(Closed) How do you handle awkward ring questions from a friend?

posted 5 years ago in Rings
Post # 3
Member
2808 posts
Sugar bee
  • Wedding: September 2014

tell her you don’t know what it cost, and don’t want to know. simple as that.

 

if she pushes the issue, you can be rude. it’s none of her business, really.

 

Post # 4
Member
7456 posts
Busy Beekeeper
  • Wedding: February 2013

Sounds like she’s in the market for an upgrade. I would say “Im not sure how much it was, Fiance bought it for me.” even if you actually do know how much it was.

Post # 5
Member
7759 posts
Bumble Beekeeper
  • Wedding: November 1999

I don’t mind telling ring details, but once she asks financial questions it’s appropriate to say, “Sorry but it’s none of your business”. Or it you think that’s too blunt, you could say, “That’s between (fiance’s name) and me” or “It’s a secret”.

Post # 6
Member
1902 posts
Buzzing bee
  • Wedding: July 2012

Yeah, I agree that you should just say you don’t know how much it was. When I’m asked how much my ring was, I usually tend to joke and say “It was a million billion dollars!” or “Husband got it out of a gumball machine, so only 20 cents!”

Post # 8
Member
501 posts
Busy bee
  • Wedding: September 2011

@Laur12:  tell her that you’re not sure and that that doesn’t matter to you. She probably is unhappy with her own things and wants to know so she can feel better about herself. ignore her.

Post # 10
Member
3825 posts
Honey bee
  • Wedding: August 2013

that sounds weird. sounds like she’s sizing you up – trying to draw a comparison between you and Fiance and her and her Fiance. it’s petty and unncessary. i would tell her that it’s personal and you can not disclose that information. then i would distance myself from her. seems like she’s worried about all the wrong things.

Post # 11
Member
1105 posts
Bumble bee
  • Wedding: September 2013

Wow. Just say you don’t know. Your friend is obviously very insecure! Who cares if they are similar, so many engagement rings are similar! It’s hard to find 12353151 variations on a diamond… 

I honestly have no idea how much mine cost and I really don’t want to know either!

Post # 12
Member
547 posts
Busy bee
  • Wedding: July 2013

I actually had a similar situation and I agree with PPs, just tell her you don’t know how much it was. No need to call her out unless it keeps happening after you say you don’t know. I had a friend who kept saying things about how much bigger my ring was than hers, how much shinier, etc. etc.  I do not do well in awkward situations like that, so I usually just changed the subject and/or ignored it. It stopped eventually. 

Post # 13
Member
28 posts
Newbee
  • Wedding: June 2014

I cant stand “one uppers” i would just ignore her or say “why does something like that matter so much to you”

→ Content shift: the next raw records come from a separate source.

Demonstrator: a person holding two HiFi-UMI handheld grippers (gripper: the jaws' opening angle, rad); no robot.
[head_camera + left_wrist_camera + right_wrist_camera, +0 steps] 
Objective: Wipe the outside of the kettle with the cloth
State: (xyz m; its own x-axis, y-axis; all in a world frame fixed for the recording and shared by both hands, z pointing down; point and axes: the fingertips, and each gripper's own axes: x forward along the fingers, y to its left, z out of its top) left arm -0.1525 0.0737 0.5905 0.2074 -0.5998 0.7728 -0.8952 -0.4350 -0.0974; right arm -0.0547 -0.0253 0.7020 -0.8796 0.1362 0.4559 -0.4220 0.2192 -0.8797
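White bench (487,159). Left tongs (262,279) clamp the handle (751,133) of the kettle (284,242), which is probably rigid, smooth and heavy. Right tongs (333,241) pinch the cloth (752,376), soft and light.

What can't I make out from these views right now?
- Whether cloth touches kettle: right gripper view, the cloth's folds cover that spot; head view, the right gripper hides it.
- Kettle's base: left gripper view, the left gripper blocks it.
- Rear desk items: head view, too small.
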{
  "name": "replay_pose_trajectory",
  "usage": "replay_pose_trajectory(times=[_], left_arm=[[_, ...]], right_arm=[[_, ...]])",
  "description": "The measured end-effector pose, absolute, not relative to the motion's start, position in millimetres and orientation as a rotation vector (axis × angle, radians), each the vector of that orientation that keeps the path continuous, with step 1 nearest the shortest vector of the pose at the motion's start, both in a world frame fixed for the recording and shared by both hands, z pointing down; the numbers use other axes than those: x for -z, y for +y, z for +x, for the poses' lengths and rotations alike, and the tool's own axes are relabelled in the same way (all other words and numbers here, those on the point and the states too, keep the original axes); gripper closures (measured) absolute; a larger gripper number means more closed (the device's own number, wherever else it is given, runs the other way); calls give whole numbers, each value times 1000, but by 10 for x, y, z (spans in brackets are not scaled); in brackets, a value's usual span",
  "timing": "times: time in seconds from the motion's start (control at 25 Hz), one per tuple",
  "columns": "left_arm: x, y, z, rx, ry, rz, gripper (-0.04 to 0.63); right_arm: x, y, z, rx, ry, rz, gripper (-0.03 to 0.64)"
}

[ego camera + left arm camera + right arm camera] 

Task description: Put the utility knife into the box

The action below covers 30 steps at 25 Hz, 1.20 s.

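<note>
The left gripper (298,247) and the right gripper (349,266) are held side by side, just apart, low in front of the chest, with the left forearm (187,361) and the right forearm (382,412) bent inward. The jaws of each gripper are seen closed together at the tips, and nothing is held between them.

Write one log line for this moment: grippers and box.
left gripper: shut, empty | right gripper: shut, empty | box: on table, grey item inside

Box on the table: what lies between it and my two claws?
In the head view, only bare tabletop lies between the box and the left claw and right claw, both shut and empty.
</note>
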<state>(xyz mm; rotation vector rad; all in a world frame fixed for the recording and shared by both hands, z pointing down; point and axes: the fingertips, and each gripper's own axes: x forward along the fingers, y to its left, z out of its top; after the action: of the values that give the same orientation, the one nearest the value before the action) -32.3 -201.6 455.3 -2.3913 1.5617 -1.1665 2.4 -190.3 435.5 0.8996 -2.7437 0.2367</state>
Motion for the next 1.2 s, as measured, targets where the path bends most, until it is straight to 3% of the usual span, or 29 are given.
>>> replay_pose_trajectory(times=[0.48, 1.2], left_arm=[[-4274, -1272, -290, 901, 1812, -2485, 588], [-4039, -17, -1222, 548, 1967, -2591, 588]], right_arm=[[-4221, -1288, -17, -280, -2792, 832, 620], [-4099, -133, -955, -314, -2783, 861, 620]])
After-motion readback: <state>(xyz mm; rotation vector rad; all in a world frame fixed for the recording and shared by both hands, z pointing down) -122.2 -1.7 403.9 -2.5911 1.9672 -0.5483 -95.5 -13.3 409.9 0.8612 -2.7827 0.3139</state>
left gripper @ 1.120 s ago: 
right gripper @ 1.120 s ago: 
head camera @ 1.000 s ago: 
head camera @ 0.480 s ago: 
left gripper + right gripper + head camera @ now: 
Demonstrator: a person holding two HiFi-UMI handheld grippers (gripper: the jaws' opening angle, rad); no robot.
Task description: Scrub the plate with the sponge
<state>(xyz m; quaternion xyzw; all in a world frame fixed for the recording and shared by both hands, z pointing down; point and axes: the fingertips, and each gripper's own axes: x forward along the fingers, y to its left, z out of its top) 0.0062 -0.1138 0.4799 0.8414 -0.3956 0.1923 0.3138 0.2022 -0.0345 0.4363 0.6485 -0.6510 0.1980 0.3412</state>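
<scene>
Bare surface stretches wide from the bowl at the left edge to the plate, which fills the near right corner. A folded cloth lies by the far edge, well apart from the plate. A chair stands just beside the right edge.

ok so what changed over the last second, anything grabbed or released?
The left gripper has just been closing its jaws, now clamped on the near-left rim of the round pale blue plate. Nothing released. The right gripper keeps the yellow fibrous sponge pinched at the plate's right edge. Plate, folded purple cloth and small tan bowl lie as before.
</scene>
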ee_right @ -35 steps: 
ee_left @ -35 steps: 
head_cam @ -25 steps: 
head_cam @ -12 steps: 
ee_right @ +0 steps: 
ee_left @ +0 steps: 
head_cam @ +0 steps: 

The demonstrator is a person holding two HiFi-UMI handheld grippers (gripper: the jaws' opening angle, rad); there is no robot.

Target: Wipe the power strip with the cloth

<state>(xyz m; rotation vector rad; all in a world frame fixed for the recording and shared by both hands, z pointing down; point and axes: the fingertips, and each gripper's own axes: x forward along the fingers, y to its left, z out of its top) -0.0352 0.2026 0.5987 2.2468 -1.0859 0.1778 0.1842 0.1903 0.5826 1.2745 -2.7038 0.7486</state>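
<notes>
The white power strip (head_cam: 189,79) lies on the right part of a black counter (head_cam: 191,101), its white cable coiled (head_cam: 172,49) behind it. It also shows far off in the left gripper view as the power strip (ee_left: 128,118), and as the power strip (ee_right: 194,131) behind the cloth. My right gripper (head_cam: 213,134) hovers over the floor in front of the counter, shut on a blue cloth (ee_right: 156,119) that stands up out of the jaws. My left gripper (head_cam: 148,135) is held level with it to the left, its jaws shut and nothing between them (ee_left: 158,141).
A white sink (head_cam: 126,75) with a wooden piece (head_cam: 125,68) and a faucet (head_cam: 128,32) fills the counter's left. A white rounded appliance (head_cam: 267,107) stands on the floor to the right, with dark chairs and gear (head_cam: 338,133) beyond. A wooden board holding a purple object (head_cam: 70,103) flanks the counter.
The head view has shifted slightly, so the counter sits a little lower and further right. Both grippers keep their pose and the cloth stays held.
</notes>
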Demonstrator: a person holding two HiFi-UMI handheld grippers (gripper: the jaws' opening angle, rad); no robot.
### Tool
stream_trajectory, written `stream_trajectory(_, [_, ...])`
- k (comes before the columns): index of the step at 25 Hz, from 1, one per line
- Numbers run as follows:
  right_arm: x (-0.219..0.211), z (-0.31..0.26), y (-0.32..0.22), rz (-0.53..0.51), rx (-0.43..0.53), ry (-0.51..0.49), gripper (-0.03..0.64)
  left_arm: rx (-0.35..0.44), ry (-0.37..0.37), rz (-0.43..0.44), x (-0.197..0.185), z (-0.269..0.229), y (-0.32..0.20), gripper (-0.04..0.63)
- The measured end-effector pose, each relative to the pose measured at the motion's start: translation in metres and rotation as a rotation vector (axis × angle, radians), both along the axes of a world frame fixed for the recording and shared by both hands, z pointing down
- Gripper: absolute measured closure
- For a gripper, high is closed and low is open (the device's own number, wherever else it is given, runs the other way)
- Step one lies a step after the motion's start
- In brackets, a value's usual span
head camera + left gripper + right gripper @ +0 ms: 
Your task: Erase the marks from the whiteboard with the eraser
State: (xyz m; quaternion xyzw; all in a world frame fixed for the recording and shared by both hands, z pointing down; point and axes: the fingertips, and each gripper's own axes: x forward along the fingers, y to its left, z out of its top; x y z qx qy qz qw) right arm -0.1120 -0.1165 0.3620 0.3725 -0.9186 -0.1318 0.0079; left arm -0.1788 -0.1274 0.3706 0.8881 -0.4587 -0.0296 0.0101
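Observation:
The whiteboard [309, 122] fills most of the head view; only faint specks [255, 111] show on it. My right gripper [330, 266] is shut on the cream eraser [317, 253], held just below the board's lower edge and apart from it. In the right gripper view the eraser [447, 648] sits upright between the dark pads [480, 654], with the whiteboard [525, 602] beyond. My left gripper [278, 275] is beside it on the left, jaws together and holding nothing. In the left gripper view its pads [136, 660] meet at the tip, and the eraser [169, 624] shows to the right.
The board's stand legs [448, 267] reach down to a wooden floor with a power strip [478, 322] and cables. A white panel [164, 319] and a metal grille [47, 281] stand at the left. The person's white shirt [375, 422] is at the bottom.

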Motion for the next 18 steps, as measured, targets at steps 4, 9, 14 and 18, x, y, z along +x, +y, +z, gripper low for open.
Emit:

i have friends like that too. My close friend/one of my bridesmaid and her boyfriend recently got engaged after me and my fiance did. Our wedding isnt till june 2014. They are planning their for this years. I flat out told her i dont want this to be any sort of comparisson contest/ bridewars 2. They are both our wedding and we are both in theirs.

goodluck

Post # 15
Member
2778 posts
Sugar bee
  • Wedding: July 2013

@Laur12:  I would have never never complied to that request to take off my ring.  Who in their right mind asks that?  From that start I would have said I don’t know but know that you have I agree with PP’s tell her I don’t know or to mind her own business.  You could also tell her the store or steer her to any store but at this point its gone too far.  That is just so super rude of her

Post # 16
Member
7485 posts
Busy Beekeeper

@Laur12:  There’s a saying that says something like “never attibute to malice something that could just as easily be attributed to ignorance.” I think that applies here. Unless you know her to be a petty and jealous person, I would simply assume she’s thinking about upgrading (or possibly even just curious) and doesn’t realize how uncomfortable her questions are. I would not immediately assume she’s jealously judging you. Just tell her you don’t know the cost, or if you want to kind of make a point, say “I would never dream of asking something like that, that’s his business not mine.”